View of the First Horizon Park scoreboard in the shape of a guitar. Photo: David E. Klutho/Sports Illustrated via Getty Images
The upcoming Nashville Sounds season will start on time no matter the status of the ongoing labor dispute between MLB owners and big league players.
- Commissioner Rob Manfred announced Thursday that owners will make a new labor agreement proposal and that as of now, spring training is still scheduled to start next week.

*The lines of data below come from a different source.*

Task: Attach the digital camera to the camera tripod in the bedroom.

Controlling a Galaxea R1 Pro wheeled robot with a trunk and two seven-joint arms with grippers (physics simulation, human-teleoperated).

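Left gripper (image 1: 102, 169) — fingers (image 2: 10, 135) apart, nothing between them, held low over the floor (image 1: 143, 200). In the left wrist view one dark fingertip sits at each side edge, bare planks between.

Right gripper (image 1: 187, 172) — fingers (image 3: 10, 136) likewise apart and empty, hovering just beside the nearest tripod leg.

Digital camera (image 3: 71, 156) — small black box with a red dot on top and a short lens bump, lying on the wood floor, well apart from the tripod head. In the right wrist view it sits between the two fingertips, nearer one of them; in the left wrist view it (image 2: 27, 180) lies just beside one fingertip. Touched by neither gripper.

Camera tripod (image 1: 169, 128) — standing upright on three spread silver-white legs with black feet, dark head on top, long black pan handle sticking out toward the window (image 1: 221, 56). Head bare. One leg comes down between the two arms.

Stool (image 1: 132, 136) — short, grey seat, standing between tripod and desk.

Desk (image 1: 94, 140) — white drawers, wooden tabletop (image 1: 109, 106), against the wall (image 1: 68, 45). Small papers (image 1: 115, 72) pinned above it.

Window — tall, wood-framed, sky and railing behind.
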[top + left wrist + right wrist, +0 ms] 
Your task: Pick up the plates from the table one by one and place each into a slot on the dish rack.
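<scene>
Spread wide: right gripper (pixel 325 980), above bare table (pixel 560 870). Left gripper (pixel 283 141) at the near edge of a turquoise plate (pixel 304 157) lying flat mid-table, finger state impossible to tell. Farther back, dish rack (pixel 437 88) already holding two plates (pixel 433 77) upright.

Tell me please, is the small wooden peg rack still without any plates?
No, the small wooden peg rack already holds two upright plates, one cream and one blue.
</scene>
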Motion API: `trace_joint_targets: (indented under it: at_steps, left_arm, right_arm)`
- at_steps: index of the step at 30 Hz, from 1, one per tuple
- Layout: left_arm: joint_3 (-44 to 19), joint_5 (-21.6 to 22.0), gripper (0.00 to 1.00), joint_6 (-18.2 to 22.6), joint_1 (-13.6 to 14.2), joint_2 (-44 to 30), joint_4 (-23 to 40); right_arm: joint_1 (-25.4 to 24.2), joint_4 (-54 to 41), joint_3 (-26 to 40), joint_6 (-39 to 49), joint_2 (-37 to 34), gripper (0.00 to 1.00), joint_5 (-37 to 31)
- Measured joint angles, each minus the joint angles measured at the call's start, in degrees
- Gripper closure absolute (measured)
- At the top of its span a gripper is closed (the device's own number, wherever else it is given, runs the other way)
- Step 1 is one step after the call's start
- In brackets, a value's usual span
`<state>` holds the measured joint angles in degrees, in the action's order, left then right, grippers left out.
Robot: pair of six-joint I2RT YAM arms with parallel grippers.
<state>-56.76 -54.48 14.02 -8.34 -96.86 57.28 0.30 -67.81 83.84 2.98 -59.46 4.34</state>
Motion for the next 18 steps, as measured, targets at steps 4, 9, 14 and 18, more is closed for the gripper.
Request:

But the impasse has cast doubt on whether the MLB regular season will still begin March 30 as scheduled.
How it works: Triple-A clubs like the Sounds are mostly made up of players not on the 40-man roster of their big league affiliates.
- Sounds spokesperson Chad Seely says the only impact of the labor dispute on the club would be the handful of players typically on the roster who would not be able to play due to MLB's lockout.
- "Any delay to Major League spring training will not have any impact on the Sounds," Seely says.
Why it matters: Business has been booming for the Sounds.
- First Horizon Park led all minor leagues in average and total attendance last year — 436,868 fans, according to Seely.
- Since the ballpark opened in Germantown in 2015, the Sounds have welcomed 3.2 million fans.
- Aside from the 2020 season, which was completely wiped out due to the pandemic, the Sounds have never had an abbreviated season.
The intrigue: The upcoming season will be the longest in Sounds' history, with 150 games on the schedule after MLB added six games to the Triple-A slate.
- And although Axios' Jeff Tracy reported last month that the Automated Ball-Strike system, or robot umps, are likely at some Triple-A ballparks, they will not be used at Sounds' home games, Seely says.
The latest: "I am an optimist," Manfred said Thursday in a story on MLB.com about the lockout. "I believe we will have an agreement in time to play our regular schedule."